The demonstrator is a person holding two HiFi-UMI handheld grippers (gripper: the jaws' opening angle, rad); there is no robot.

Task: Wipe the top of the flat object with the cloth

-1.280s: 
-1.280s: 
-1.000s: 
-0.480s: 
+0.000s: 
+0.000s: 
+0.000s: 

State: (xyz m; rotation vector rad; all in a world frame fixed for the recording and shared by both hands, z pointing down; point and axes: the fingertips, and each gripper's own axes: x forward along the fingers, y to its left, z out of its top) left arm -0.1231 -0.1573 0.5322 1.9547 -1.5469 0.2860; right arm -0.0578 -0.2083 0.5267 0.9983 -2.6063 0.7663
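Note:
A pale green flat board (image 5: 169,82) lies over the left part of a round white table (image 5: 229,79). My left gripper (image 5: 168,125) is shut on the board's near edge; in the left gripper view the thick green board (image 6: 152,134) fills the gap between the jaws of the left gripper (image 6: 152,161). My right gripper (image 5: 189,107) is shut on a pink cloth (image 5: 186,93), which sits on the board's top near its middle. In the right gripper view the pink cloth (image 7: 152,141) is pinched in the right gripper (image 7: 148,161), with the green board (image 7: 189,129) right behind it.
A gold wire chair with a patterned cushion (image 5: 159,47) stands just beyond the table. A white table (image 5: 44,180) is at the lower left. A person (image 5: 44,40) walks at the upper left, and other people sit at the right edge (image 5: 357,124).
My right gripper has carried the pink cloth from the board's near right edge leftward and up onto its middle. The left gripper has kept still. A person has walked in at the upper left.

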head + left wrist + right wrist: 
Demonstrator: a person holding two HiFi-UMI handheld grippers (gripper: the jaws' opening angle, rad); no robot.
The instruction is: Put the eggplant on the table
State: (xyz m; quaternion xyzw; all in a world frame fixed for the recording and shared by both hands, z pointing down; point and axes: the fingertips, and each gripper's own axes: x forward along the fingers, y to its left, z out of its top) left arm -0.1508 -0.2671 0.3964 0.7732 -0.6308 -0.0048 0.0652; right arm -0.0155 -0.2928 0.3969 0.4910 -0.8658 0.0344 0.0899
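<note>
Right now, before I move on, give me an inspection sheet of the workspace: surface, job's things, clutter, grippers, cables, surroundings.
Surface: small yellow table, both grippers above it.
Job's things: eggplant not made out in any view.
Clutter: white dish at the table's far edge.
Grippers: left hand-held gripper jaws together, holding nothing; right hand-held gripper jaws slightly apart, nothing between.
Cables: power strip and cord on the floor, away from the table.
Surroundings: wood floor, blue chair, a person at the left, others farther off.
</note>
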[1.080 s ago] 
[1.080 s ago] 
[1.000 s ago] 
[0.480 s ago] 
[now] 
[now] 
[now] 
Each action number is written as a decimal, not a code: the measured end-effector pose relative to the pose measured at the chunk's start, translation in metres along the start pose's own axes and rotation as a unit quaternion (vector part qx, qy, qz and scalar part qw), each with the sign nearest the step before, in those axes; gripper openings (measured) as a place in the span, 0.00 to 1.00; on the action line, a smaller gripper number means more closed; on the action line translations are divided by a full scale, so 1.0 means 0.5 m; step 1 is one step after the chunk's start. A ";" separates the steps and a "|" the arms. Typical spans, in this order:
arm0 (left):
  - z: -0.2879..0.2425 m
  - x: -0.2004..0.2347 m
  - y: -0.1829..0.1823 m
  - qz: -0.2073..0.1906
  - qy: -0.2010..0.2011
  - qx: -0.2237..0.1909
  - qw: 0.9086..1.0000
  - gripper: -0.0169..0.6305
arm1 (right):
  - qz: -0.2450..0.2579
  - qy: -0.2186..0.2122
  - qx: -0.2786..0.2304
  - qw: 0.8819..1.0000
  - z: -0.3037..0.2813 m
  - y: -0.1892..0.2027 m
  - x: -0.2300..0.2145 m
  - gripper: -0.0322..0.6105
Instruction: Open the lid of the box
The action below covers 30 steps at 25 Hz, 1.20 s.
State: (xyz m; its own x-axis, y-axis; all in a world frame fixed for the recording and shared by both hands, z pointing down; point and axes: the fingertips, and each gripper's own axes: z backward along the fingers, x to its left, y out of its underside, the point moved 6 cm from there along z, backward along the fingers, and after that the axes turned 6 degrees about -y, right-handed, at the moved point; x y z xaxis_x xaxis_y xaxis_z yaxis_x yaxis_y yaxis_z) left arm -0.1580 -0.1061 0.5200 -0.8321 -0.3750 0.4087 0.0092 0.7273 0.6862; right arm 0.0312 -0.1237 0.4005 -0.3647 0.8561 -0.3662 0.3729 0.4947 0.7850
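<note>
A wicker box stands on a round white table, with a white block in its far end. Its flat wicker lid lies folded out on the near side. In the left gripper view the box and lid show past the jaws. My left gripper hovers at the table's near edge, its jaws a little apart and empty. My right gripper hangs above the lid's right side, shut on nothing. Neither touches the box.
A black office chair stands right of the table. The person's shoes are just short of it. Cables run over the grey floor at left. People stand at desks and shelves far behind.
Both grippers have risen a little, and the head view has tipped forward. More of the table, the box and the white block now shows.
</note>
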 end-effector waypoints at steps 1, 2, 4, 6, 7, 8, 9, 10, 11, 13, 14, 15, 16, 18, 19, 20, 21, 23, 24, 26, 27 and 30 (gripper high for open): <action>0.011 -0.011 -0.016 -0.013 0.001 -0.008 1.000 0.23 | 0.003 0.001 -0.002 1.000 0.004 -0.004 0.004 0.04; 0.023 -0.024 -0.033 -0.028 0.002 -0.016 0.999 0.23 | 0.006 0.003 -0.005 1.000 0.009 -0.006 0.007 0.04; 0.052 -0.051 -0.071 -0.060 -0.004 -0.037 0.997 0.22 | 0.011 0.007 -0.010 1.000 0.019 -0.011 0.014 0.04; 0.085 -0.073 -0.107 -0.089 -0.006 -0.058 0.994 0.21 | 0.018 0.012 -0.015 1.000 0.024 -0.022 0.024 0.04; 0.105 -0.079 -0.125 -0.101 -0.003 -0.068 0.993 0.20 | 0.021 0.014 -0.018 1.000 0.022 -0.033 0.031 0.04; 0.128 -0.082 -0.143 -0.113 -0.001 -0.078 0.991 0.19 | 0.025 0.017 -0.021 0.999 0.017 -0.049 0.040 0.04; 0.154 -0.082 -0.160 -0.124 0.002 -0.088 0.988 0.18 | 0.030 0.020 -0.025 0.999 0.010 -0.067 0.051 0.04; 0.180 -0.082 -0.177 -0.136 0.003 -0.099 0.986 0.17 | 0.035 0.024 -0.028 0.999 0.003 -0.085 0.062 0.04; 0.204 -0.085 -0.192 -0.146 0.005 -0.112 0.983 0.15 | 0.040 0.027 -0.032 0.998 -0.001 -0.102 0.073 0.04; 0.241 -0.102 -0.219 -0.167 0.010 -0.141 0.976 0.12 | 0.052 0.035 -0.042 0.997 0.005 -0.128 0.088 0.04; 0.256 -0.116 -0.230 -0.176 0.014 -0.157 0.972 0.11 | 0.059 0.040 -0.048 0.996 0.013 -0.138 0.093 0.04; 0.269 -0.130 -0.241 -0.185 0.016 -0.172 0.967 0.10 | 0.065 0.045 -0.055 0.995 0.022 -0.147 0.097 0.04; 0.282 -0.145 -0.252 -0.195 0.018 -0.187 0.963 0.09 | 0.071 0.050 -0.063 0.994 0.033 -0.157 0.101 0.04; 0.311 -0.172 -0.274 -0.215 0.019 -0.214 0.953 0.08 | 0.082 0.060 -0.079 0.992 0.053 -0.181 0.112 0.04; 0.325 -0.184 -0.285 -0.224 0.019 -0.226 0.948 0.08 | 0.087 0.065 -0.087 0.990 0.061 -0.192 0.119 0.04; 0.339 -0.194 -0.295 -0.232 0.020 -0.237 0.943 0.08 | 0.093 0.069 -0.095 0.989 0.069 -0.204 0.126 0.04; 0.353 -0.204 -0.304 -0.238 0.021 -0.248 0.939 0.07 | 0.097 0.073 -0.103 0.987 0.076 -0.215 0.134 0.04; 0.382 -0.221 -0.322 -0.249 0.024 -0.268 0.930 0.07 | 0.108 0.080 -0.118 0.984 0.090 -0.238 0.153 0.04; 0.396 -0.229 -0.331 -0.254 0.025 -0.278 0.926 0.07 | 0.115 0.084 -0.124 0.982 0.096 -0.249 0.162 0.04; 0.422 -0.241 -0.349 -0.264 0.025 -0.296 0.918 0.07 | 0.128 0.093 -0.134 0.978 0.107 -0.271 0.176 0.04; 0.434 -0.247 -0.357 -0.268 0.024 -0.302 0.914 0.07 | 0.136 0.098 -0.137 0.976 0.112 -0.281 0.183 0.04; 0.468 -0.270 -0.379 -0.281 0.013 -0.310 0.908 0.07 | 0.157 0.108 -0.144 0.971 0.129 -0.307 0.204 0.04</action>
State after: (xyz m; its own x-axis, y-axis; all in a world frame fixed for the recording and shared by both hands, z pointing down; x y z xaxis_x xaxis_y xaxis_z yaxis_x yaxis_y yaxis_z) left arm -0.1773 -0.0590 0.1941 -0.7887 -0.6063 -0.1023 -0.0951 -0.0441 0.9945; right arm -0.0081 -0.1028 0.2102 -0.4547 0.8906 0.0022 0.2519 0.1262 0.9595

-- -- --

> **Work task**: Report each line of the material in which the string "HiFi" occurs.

> **Output below**:
The demonstrator is a person holding two HiFi-UMI handheld grippers (gripper: the jaws' opening angle, rad); there is no robot.
Demonstrator: a person holding two HiFi-UMI handheld grippers (gripper: the jaws' opening angle, rad); no robot.

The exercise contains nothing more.